We’ll define $X_{\lambda } = \sum_{i=1}^{n} X_{\theta}$ , the sum of $n$ independent Poisson random variables, so that the expected value and variance of $X_{\lambda } = n\theta$

If we wanted to apply the Central Limit Theorem to $X_{\lambda }$ , our convergence would be as follows:

$\begin{align} \sqrt{n}(X_{\lambda} - \lambda) \xrightarrow{d} N(0,\sigma^{2}(\lambda)) \end{align}$

where the variance $\sigma^{2}(\lambda)$ depends on the mean, $\lambda$ . In order to stabilize the variance of this variable, we can apply the Delta Method, in order to generate a variable that converges to a standard Normal distribution asymptotically.

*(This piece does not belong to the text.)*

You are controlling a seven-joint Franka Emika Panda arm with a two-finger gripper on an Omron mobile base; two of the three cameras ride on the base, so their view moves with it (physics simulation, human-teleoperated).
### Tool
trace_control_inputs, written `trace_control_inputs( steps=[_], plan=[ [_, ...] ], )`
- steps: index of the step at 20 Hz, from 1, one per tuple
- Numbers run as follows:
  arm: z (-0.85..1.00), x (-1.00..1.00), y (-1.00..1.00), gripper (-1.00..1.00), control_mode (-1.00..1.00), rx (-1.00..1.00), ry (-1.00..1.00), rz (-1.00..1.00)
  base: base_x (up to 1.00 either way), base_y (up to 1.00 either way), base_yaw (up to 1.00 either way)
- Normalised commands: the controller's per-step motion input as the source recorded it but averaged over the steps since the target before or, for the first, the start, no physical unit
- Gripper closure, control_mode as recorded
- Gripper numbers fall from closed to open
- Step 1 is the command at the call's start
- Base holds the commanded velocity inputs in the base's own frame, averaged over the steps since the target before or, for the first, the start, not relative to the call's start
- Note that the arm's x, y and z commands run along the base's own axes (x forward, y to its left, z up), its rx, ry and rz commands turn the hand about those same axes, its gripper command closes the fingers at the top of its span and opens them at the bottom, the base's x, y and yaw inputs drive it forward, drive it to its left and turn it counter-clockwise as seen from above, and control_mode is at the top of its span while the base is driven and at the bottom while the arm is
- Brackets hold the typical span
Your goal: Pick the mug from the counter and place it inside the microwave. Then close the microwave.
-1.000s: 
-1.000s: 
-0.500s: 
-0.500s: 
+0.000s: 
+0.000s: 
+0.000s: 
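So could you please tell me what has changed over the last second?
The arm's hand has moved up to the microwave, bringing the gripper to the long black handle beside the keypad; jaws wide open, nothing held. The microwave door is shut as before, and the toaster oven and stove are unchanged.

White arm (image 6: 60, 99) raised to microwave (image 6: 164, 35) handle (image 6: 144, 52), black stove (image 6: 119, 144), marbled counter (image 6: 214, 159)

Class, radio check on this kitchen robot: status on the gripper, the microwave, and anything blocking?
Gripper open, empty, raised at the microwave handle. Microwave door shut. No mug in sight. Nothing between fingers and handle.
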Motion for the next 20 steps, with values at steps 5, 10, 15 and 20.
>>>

$\begin{align} \sqrt{n}(g(X_{\lambda}) - g(\lambda)) \xrightarrow{d} N(0,g\prime(\theta)^{2}\sigma^{2}) \\ \end{align}$

where

$\begin{align} &g\prime(\theta)^{2} \theta = 1 \\ &g\prime(\theta)^{2} = \frac{1}{\theta} \\ &g\prime(\theta) = \frac{1}{\sqrt{\theta}} \\ &g(\theta) = \int \frac{\partial{\theta}}{\sqrt{\theta}} \\ &g(\theta) = 2\sqrt{\theta} \end{align}$

is our variance stabilizing function.

def p_lambda(n, theta=0.5):
    
    """
    Function to compute lambda parameter for Poisson distribution.
    Theta is constant.
    """
    return n*theta

theta = 0.5

N = [5,10,50,100,250,500,750,1000]
iters = 500

clt_pois = {n: [] for n in N}
pois_novar= {n: [] for n in N}
pois_var = {n: [] for n in N}

for n in N:
    for i in np.arange(iters):
        est_mu = np.mean(poisson(mu=(n*theta)).rvs(n))

        pois_novar[n].append(clt(n, est_mu, p_lambda(n)))
        pois_var[n].append(clt(n, 2*np.sqrt(est_mu), 2*np.sqrt(p_lambda(n))))
        
        clt_pois[n].append(conv_prob(n, est_mu, n*theta))

fig,([ax1, ax2]) = plt.subplots(2,1, figsize=(15,6))

plt.subplot(1,2,1)
for i,n in enumerate(N):
    plt.violinplot(pois_novar[n], positions=[i])

plt.subplot(1,2,2)
for i,n in enumerate(N):
    plt.violinplot(pois_var[n], positions=[i])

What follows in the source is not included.